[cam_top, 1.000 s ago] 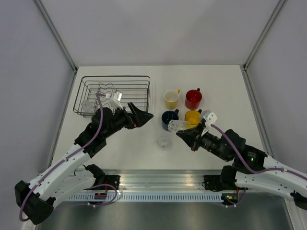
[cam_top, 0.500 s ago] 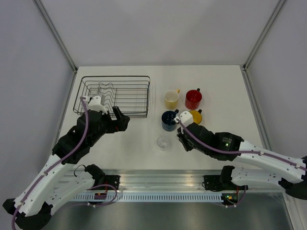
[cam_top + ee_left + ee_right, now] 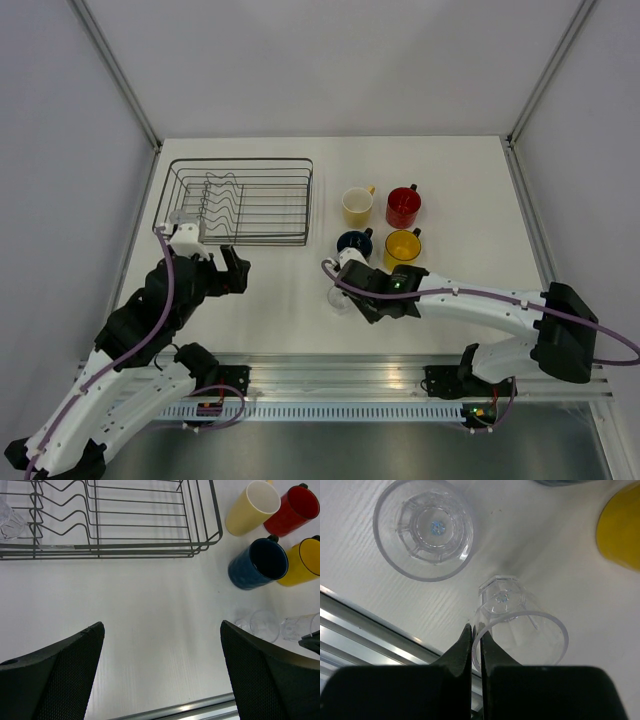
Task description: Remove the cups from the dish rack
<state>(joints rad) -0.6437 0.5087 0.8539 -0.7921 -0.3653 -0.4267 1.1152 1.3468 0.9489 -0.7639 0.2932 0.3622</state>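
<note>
The black wire dish rack (image 3: 238, 200) (image 3: 115, 520) sits at the back left, with one clear tumbler (image 3: 10, 517) in its left end. Right of it stand the cream (image 3: 357, 206), red (image 3: 403, 206), dark blue (image 3: 352, 245) and yellow (image 3: 401, 245) mugs. My right gripper (image 3: 475, 640) (image 3: 355, 290) is shut on the rim wall of a clear tumbler (image 3: 520, 625) (image 3: 297, 627), whose base is at or just above the table. A second tumbler (image 3: 423, 530) (image 3: 340, 298) stands upright beside it. My left gripper (image 3: 162, 650) (image 3: 235, 272) hangs open over bare table in front of the rack.
The metal rail (image 3: 330, 372) runs along the table's near edge, close behind the two tumblers. The yellow mug (image 3: 620, 535) stands just beyond the held tumbler. Grey walls close in the table on three sides.
My right arm has swung left and down, carrying the tumbler from beside the yellow mug to beside the standing tumbler. My left arm has pulled back from the rack toward the near left, still open.
</note>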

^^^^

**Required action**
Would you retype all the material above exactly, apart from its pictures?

**Task answer**
[cam_top, 1.000 s ago] 
[cam_top, 0.500 s ago] 
[cam_top + ee_left + ee_right, now] 
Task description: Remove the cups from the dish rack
<state>(joints rad) -0.6437 0.5087 0.8539 -0.7921 -0.3653 -0.4267 1.1152 1.3468 0.9489 -0.7639 0.2932 0.3622</state>
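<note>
The black wire dish rack (image 3: 238, 200) (image 3: 115, 520) sits at the back left, with one clear tumbler (image 3: 10, 517) in its left end. Right of it stand the cream (image 3: 357, 206), red (image 3: 403, 206), dark blue (image 3: 352, 245) and yellow (image 3: 401, 245) mugs. My right gripper (image 3: 475, 640) (image 3: 355, 290) is shut on the rim wall of a clear tumbler (image 3: 520, 625) (image 3: 297, 627), whose base is at or just above the table. A second tumbler (image 3: 423, 530) (image 3: 340, 298) stands upright beside it. My left gripper (image 3: 162, 650) (image 3: 235, 272) hangs open over bare table in front of the rack.
The metal rail (image 3: 330, 372) runs along the table's near edge, close behind the two tumblers. The yellow mug (image 3: 620, 535) stands just beyond the held tumbler. Grey walls close in the table on three sides.
My right arm has swung left and down, carrying the tumbler from beside the yellow mug to beside the standing tumbler. My left arm has pulled back from the rack toward the near left, still open.
</note>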

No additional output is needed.